### Material provided
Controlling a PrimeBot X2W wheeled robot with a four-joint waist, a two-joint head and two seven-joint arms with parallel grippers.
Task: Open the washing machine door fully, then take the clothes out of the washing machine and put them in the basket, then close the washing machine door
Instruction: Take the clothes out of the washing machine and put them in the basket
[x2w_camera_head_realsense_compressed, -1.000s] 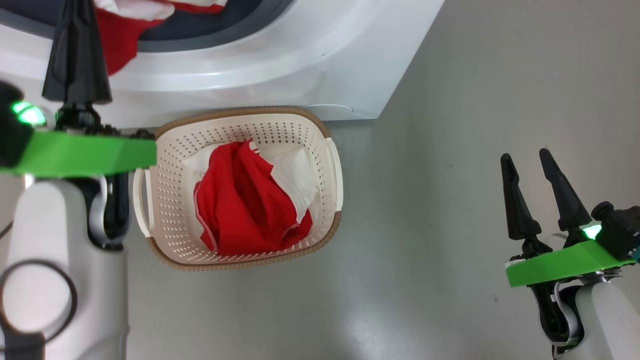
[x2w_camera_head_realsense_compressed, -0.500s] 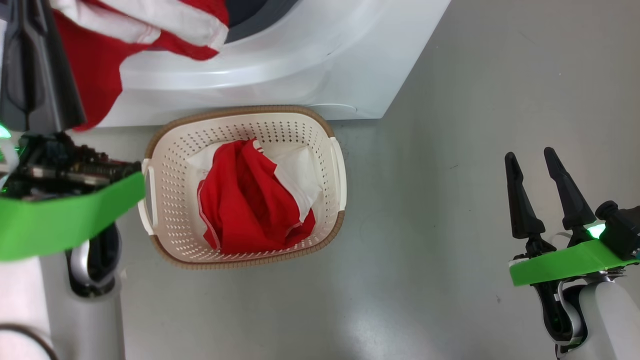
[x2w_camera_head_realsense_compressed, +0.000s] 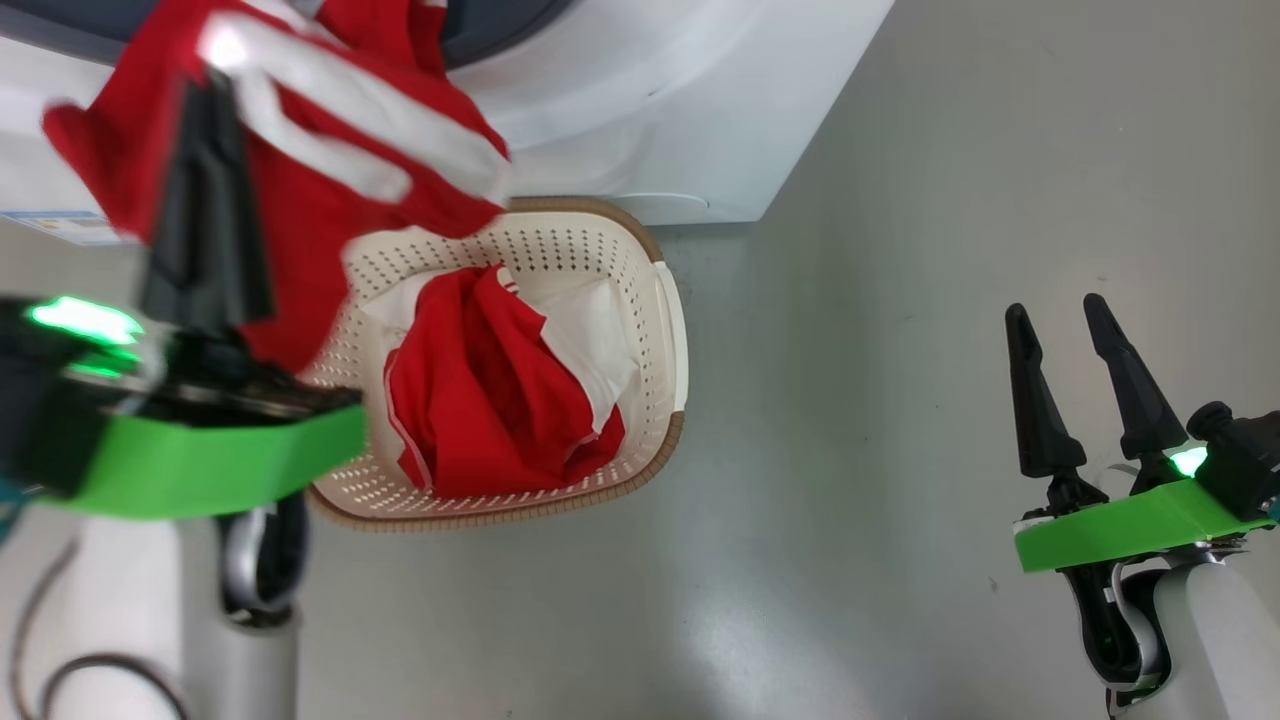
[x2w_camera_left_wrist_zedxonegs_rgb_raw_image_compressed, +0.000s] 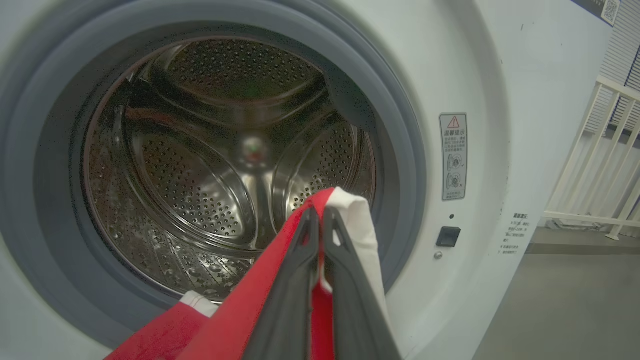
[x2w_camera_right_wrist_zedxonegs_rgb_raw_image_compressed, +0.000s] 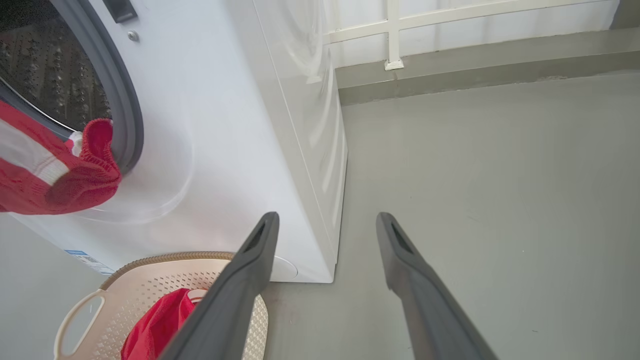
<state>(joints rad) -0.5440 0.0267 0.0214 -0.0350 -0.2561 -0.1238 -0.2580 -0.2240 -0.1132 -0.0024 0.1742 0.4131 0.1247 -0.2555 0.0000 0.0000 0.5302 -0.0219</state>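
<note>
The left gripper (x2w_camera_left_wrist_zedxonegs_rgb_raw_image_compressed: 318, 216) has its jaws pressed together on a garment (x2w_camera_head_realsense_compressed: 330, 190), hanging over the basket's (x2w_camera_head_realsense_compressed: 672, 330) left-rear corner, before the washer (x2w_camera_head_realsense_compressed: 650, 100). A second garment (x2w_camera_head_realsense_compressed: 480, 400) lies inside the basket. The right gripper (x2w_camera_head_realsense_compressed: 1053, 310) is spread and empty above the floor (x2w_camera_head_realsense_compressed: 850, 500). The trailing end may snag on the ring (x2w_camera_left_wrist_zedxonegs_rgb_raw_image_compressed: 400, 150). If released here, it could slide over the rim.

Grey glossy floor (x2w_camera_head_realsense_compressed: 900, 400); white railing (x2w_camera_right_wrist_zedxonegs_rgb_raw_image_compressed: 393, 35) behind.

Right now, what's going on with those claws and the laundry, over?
Left gripper shut on red garment, held between drum and basket. Right gripper open, empty. Second garment already in basket. Nothing seen blocking the drop.
</note>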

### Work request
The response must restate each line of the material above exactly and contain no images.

### Reply
Controlling a PrimeBot X2W wheeled robot with a four-joint waist, a two-joint head and two seven-joint arms with parallel grippers.
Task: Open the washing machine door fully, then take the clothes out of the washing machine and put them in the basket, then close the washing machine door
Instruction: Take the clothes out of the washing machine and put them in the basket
[x2w_camera_head_realsense_compressed, -1.000s] 
[x2w_camera_head_realsense_compressed, -0.500s] 
[x2w_camera_head_realsense_compressed, +0.000s] 
[x2w_camera_left_wrist_zedxonegs_rgb_raw_image_compressed, +0.000s] 
[x2w_camera_right_wrist_zedxonegs_rgb_raw_image_compressed, +0.000s] 
<state>(joints rad) -0.5440 0.0267 0.0214 -0.0350 -0.2561 -0.1238 -0.2580 -0.2240 -0.1132 -0.0024 0.1742 0.4131 0.1247 -0.2555 0.0000 0.0000 0.5302 -0.0219</state>
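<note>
The left gripper (x2w_camera_left_wrist_zedxonegs_rgb_raw_image_compressed: 318, 216) has its jaws pressed together on a garment (x2w_camera_head_realsense_compressed: 330, 190), hanging over the basket's (x2w_camera_head_realsense_compressed: 672, 330) left-rear corner, before the washer (x2w_camera_head_realsense_compressed: 650, 100). A second garment (x2w_camera_head_realsense_compressed: 480, 400) lies inside the basket. The right gripper (x2w_camera_head_realsense_compressed: 1053, 310) is spread and empty above the floor (x2w_camera_head_realsense_compressed: 850, 500). The trailing end may snag on the ring (x2w_camera_left_wrist_zedxonegs_rgb_raw_image_compressed: 400, 150). If released here, it could slide over the rim.

Grey glossy floor (x2w_camera_head_realsense_compressed: 900, 400); white railing (x2w_camera_right_wrist_zedxonegs_rgb_raw_image_compressed: 393, 35) behind.

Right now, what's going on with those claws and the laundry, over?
Left gripper shut on red garment, held between drum and basket. Right gripper open, empty. Second garment already in basket. Nothing seen blocking the drop.
</note>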

The exercise was answered completely.